ConcepTracker is a CLI-first personal knowledge management system that organizes atomic notes into a semantic graph. Each note is embedded, deduplicated, and automatically linked to related past notes using vector similarity and LLM-driven relation classification.
The system turns free-form text input into a structured, queryable knowledge base without manual tagging or organization. Notes are the primary unit; relationships and geographic clusters emerge automatically from the content.
- A note is normalized and embedded on ingestion. Near-duplicate notes are detected before saving via cosine similarity on pgvector.
- An LLM-based Gatekeeper decides whether the input is new (
CREATE), redundant (SKIP), or a refinement of an existing note (MERGE). - A
BidirectionalLinkerAgentclassifies semantic relationships (REINFORCES,CONTRADICTS,RELATES) between the new note and its neighbours in a single LLM call, handling both forward and backward directions simultaneously. - A geographic clustering sub-workflow groups semantically cohesive notes into Archipelagos, and Archipelagos into Continents, using rule-based routing and GeoNamerAgent.
| Layer | Technology |
|---|---|
| LLM & Embeddings | AWS Bedrock (Amazon Nova Micro, Amazon Titan v2 1024-dim) |
| Semantic reranking | Cohere Rerank v3.5 via Bedrock |
| Workflow orchestration | LangGraph |
| Database | PostgreSQL + pgvector |
| ORM / schema | SQLModel + Pydantic |
| API server | FastAPI + Uvicorn |
| CLI | Typer + Rich + Textual |
| Audio transcription | Amazon Transcribe (streaming) |
| HTTP client | httpx + websockets |
| Runtime | Python 3.11+ |
Prerequisites: Docker, Python 3.11+, AWS credentials with Bedrock access.
# 1. Start Postgres with pgvector
docker-compose up -d
# 2. Create a virtual environment and install the package
python -m venv .venv
source .venv/bin/activate # Windows: .venv\Scripts\activate
pip install -e ".[api,client]"
# 3. Configure environment variables
cp .env.example .env # fill in AWS_REGION, DB_URL, etc.
# 4. Initialize the database schema
ct init# Add a note
ct add "RAG with GraphRAG improves global context via knowledge graphs" --tag "AI"
# List notes
ct ls
# Semantic search
ct find "retrieval augmented generation"
# Trace concept evolution
ct trace "retrieval augmented generation"
# Open a note in the TUI
ct show 42
# Start a real-time transcription session
ct listen
# View AI cost statistics
ct stats --days 7src/
agents/ # LangGraph nodes (NormalizerAgent, GatekeeperAgent, BidirectionalLinkerAgent, ...)
workflows/ # Compiled LangGraph graphs (ingest_workflow, search_workflow, geo_workflow, ...)

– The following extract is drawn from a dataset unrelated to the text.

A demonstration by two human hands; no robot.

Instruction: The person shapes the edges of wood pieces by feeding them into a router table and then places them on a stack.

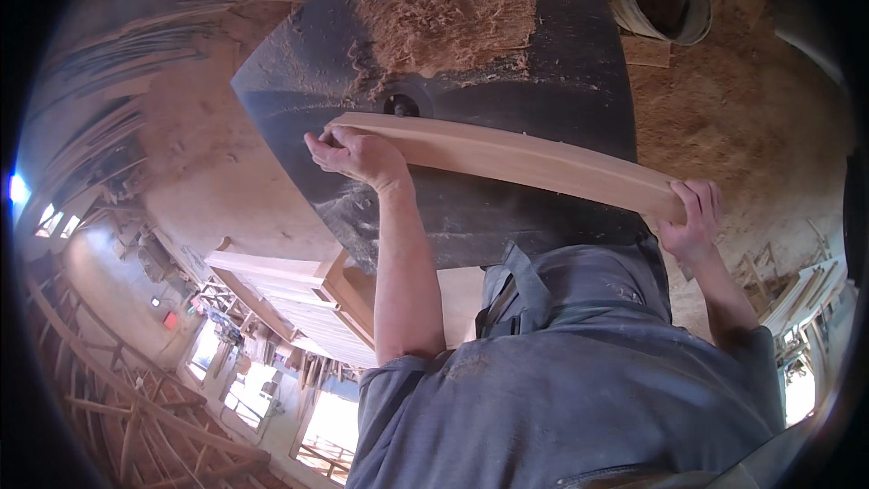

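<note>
A long, pale wooden board [516,158] with a slight bend lies slanting across a dark machine table [579,63]. My left hand [367,158] is closed on its left end, fingers curled at the near edge. The board's right end reaches past the table edge, and my right hand [690,222] grips it there, with the fingers on top. Just beyond the left end, close to my left hand, a dark spindle [401,107] stands in a round opening in the table. Whether the board touches the spindle I cannot tell.
Wood shavings [444,9] are heaped on the far part of the table. A round bucket [702,4] stands on the floor [724,118] at the far right, among sawdust. To the left is a wooden frame with slats [281,294]; lumber [806,299] leans at the right.
</note>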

api/ # FastAPI routers and dependencies
cli/ # Commands, interactors, views, screens
repository/ # Database access layer (SQLModel)
services/ # Service singletons (EmbeddingService, BedrockService, RerankService, ...)
registry/ # Singleton registry for repos and services
shared/
schemas/ # Pydantic models for wire format, workflow state, agent I/O, and DB entities
prompts/ # LangChain prompt templates for each agent
config/
settings.yaml # Active model, pricing, audio, and pipeline configuration
| Document | Description |
|---|---|
| Architecture | System topology and data flow |
| API Reference | HTTP endpoint contracts |
| Agents | LangGraph node reference |
| Workflows | Pipeline graph topology |
| CLI Reference | Command reference |
| Schemas | Shared Pydantic model reference |
| Configuration | settings.yaml reference |
See TODO.md for the current implementation status.
Planned work includes: web/PDF ingestion, spaced repetition reviews, multi-hop graph traversal, and a conversational Q&A mode grounded in local notes.